Gyroscope Review is celebrating National Poetry Month with a Poem Renaissance, a review of previously published poems looking for new life and new views. Every day through May 20th, a new poem to fall in love with all over again.
“You May Want to Marry My Husband”
by Susan Kress
We are at breakfast, he and I, enjoying Sunday
tea and buttered toast, browsing sections
of the newspaper. Here’s a thing, he says, a letter
written by a dying woman. She’s listed
all her husband’s assets, commending him—
a handsome, smart, kind, loving, pancake-
making man—to some future spouse.
I sip my cooling tea and do not offer any future
letter of my own as I watch him lick his
forefinger to mop up toast crumbs—
see beyond him through the window heavy
heads of peonies bowed down from summer storms.
Here’s the thing:
I most surely do not want my husband
to be happy without me. If I die first, he’s got
to miss me every minute (my cold feet, chili meat
loaf, helpful interruptions when he tries
to make a point.) No one else can wear my opal ring,
put on my oven mitts, warm my yellow teapot.
When he turns the pages to another section,
looks up again, he’ll see that I am gone—
my orange chair quite empty—our cross-
word puzzle on the table, one clue left to solve.
Outside, the peonies have straightened up a bit.

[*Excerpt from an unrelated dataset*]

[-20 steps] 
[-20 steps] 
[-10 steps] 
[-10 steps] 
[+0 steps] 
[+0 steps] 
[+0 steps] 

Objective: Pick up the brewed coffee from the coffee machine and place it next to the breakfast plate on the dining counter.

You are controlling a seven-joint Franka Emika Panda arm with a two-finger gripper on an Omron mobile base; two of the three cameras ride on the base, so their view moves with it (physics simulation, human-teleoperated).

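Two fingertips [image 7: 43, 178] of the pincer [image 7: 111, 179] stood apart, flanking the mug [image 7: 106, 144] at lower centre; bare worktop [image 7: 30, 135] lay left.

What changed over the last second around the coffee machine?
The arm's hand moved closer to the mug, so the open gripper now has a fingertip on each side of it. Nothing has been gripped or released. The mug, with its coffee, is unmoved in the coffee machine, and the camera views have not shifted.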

With stakes, they’ll last another day or two at least.
Originally published in New Ohio Review, Issue 30, Winter 2022.
“You May Want to Marry My Husband” was inspired by a column in the Modern Love series, The New York Times, March 3, 2017. Susan Kress was born in England and now resides in Saratoga Springs, New York. She has poems published in Nimrod International, The Southern Review, New Ohio Review, Salmagundi, New Letters, La Presa, and other journals. You can find her on Facebook.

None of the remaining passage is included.